Exactly as they appear, copy the lines from the start of the entries below to the line containing "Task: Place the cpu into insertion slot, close", both ends included.

--*--

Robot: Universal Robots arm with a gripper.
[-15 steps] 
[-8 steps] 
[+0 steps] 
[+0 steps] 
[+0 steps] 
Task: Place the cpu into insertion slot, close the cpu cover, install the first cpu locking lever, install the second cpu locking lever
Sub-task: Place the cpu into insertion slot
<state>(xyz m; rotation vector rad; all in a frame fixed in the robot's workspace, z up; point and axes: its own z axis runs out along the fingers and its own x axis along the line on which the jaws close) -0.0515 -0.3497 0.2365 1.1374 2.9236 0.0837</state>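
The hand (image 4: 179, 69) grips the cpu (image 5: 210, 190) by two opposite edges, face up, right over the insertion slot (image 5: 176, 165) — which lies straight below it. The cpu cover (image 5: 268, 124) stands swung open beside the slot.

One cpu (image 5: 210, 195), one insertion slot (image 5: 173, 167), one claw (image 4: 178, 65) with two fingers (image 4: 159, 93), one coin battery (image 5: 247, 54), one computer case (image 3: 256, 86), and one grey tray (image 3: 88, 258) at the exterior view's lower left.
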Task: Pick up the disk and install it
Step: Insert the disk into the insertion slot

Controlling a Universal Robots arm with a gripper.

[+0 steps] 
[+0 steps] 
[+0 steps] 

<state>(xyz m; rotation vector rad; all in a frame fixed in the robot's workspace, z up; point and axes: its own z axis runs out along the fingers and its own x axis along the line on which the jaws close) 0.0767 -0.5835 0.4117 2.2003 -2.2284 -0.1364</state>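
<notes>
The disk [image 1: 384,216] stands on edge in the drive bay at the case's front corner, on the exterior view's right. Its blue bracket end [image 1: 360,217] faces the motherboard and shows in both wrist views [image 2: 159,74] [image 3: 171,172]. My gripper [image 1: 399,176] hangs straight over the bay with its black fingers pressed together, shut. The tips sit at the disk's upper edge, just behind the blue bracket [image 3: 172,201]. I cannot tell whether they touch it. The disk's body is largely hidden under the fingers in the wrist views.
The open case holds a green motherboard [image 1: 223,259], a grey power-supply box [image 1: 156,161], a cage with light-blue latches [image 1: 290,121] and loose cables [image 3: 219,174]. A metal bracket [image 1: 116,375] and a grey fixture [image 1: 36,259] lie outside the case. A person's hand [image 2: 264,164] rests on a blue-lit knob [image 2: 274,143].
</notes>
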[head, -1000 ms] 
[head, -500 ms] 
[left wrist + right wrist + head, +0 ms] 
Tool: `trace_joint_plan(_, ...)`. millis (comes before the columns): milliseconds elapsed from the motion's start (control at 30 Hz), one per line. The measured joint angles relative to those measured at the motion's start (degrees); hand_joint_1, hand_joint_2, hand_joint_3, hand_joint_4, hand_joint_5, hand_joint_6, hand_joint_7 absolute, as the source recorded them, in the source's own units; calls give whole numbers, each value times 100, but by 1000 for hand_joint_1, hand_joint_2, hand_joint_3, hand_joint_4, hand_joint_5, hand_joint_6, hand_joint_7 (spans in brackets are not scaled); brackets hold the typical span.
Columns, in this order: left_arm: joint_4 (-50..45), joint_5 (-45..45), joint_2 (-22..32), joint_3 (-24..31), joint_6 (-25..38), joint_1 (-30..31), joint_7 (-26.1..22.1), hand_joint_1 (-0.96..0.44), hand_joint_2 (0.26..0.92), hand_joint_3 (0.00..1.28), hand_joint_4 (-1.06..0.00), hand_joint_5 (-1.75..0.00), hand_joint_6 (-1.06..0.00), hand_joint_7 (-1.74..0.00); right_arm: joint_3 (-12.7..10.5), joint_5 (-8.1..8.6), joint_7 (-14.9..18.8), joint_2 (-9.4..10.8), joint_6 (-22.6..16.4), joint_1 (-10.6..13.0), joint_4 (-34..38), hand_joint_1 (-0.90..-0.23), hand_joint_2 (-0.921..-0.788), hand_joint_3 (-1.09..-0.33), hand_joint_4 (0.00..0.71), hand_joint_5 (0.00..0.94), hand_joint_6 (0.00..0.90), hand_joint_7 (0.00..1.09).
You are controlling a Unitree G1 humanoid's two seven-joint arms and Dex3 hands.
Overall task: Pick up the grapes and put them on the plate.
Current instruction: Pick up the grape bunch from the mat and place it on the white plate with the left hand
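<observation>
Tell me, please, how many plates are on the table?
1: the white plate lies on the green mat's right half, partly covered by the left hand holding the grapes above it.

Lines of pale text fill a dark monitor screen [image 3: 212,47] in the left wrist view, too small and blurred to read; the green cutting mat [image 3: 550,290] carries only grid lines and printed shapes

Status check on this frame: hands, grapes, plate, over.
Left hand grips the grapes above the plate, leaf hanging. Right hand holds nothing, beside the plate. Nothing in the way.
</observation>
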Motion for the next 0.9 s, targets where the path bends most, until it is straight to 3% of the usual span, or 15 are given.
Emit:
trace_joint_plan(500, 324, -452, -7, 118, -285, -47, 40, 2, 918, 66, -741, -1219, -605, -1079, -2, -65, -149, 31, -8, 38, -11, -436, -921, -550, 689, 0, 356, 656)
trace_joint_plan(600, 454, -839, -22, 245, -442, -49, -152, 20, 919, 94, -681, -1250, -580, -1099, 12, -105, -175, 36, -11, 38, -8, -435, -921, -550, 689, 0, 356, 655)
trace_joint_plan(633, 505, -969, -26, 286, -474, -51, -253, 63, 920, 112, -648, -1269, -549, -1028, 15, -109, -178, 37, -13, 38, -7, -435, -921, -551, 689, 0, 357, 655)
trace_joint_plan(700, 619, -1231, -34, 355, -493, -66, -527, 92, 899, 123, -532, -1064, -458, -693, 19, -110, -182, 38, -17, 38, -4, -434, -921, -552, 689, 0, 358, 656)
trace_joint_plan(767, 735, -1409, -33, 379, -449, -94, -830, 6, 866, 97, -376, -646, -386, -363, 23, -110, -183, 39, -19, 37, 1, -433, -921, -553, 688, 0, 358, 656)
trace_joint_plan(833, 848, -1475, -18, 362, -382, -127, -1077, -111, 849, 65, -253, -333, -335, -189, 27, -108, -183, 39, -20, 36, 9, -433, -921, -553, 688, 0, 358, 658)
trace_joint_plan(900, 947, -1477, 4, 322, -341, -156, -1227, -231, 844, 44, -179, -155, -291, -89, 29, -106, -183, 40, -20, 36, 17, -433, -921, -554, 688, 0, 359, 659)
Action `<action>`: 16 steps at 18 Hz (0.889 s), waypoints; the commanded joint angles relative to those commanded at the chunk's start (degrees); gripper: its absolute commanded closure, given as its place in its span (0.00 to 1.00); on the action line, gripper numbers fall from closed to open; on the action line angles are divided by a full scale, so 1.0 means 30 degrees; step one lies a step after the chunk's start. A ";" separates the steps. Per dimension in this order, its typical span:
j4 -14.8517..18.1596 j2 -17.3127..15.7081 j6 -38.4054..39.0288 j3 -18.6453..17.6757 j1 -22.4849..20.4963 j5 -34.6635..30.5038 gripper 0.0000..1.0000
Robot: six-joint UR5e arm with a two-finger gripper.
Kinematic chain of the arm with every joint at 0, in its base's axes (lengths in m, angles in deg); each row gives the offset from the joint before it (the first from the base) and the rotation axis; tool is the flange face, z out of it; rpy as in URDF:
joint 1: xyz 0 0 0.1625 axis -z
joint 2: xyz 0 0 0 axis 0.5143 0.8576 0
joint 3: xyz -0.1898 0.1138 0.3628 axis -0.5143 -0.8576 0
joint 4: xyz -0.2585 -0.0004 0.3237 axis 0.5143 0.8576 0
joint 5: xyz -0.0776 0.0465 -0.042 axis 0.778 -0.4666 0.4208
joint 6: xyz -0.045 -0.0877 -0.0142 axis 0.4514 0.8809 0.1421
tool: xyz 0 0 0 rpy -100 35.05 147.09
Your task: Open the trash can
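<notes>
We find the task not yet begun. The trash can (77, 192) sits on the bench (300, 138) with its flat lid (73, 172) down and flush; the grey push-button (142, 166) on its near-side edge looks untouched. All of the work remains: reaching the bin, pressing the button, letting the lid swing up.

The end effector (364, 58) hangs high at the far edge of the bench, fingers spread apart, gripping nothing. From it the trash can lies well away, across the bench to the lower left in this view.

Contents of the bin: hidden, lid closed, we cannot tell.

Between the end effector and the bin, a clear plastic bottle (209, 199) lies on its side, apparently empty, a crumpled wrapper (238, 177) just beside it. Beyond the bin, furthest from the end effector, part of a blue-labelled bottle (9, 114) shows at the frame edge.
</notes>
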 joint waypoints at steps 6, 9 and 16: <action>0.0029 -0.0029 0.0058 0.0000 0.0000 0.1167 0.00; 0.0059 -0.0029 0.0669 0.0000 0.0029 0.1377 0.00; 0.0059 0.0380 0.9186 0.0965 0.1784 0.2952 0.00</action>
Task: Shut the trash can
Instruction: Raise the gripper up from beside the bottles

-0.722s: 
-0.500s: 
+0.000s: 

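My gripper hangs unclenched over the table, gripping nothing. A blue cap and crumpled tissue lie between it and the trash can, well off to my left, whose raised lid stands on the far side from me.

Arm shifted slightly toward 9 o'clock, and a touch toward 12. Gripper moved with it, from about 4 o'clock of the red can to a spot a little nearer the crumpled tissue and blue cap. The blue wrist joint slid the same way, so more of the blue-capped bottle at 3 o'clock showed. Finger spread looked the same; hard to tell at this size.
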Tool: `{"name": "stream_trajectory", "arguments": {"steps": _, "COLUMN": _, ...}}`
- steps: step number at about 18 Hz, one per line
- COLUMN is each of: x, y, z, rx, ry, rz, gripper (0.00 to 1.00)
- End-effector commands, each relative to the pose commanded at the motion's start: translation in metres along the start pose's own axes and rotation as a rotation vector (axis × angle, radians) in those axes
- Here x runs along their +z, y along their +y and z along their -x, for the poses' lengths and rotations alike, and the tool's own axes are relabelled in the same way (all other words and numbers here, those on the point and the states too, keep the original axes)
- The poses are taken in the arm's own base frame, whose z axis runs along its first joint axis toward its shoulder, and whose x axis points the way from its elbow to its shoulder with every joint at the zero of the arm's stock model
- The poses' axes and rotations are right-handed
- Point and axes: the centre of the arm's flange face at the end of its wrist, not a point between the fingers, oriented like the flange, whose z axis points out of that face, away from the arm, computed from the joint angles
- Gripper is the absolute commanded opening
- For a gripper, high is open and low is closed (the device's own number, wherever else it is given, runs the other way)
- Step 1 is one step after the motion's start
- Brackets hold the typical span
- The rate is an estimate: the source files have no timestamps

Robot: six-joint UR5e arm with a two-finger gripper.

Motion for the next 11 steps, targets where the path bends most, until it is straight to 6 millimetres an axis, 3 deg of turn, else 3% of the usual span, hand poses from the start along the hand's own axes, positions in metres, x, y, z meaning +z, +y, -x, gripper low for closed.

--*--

▶ RESPONSE
Robot: Universal Robots arm with a gripper.
[-15 steps] 
[-8 steps] 
[+0 steps] 
[+0 steps] 
[+0 steps] 
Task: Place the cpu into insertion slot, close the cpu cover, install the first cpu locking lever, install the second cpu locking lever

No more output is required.